*Contributed by Kayla King, Blog Manager & Staff Reviewer*
Nostalgia is a fickle friend, finding us when we least expect it. Such a thing happened recently when I returned to New Hampshire for my friends' graduation. I got to thinking about all of the trips back and forth between my home and my mountains. And in doing so, I tried to remember how I'd returned from my first residency. It was back in January 2014 when the snow storm, "Hercules," left many of my peers stranded in Manchester, major highways closed, planes grounded. I took the bus for the first time for five hours to Vermont, and it was freezing, and a long journey, but I had Eleanor and Park.
Thinking about this brought back all of my memoies of Rainbow Rowell's books, and I realized, every time I read one of her books, I'd listened to the audiobook first. That bus trip with Park and Eleanor and The Smiths and Watchmen was my introduction to the world of audiobooks. And let's be real, I was completely spoiled by the beauty of this book: both the writing and narration. The nostalgia of this moment and all it encompassesed flooded through me on my trip back home some two and a half years later, and I missed that first read, that first audiobook; the first time Rainbow Rowell broke my heart.
Now there are certain authors who offer different things with their books, and I often reread them to find those things again. In many (if not all) of Rainbow Rowell's books, you will be sure to find charcaters who feel real: flawed and weird and perfect in their imperfections. And these characters will break your heart with their authenticity.
Eleanor and Park is the book that made my sister a reader, so I feel a debt to this book, and a connection because of the storm and the bus ride and graduate school. And when some months later I queued up Fangirl for my long car ride to Myrtle Beach, I fell in love once again. Spoiled by the same voice who reads for Eleanor, I fell in love with Cath. Rebecca Lowman (who also narrates Landline) has a softness that sort of breaks you when she reads Rainbow's words. It makes you pay attention to them.
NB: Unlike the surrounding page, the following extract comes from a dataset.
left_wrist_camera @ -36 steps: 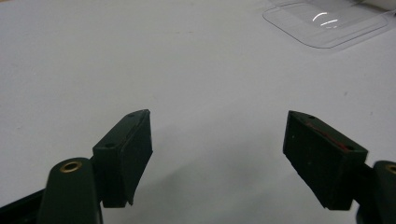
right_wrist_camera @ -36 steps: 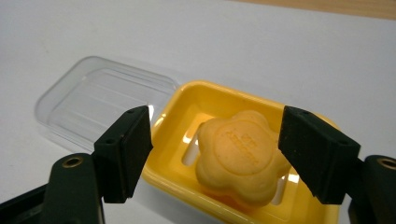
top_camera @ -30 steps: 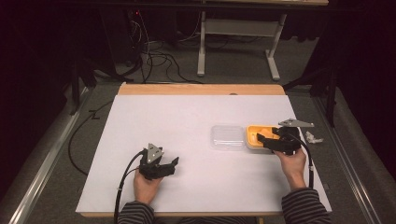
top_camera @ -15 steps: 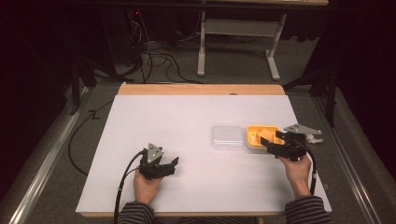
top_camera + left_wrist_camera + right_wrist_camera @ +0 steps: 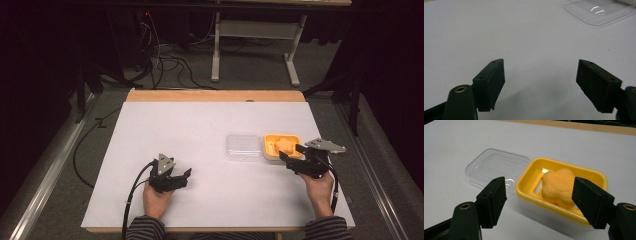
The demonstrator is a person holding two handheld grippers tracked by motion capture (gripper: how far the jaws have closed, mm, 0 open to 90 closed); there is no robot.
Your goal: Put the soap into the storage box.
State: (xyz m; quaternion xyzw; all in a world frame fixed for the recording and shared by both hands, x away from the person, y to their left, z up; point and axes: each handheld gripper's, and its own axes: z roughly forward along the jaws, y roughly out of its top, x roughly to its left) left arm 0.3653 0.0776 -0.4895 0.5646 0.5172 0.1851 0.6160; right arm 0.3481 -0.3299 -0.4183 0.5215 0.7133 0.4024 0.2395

As a fangirl myself, and Potterhead, I adored Cath and the other characters within Fangirl. I remembered feeling shy and anxious in my first year of college, rereading Harry Potter to feel better, just as Cath uses Simon Snow (yes, I know I need to finish Carry On) in the same way. And for this I will always feel nostalgic.
The final Rainbow Rowell book I listened to was Landline. Though this is not technically YA, there are moments from the characters' past, which show Georgie and Neal in their youth, and it's just as real and adorable as her YA books. I feel a strongest kinship and nostalgic ache for this novel in part because it was my most recent read, in part because this novel played at some of my own current fears in life. Once again, I listened to Rebecca Lowman narrate this stunning book. This time, however, I had to purchase the book and immediately reread it because the words were just too beautiful, and I wanted to keep them.
With heartbreak, love, friendship, life, and a touch of magical realism, Landline still has me thinking. And some days, it is critically, most, nostalgically. Rainbow Rowell has a way of taking even the smallest moments: sharing comics and secrets, reading a book together, long chats on old phones, etc. and she makes them feel like everything. And maybe this is what I still love, what I find myself looking for in other books, and in life; an attention to the small moments in life that pass us by, the perfect minutes we look back and remember because they are fleeting and shouldn't exist.
And for this, I will always be grateful for Rainbow Rowell and her novels.
And for this, I will think back longingly to the first listens, the second reads; the characters and stories still so real in my mind.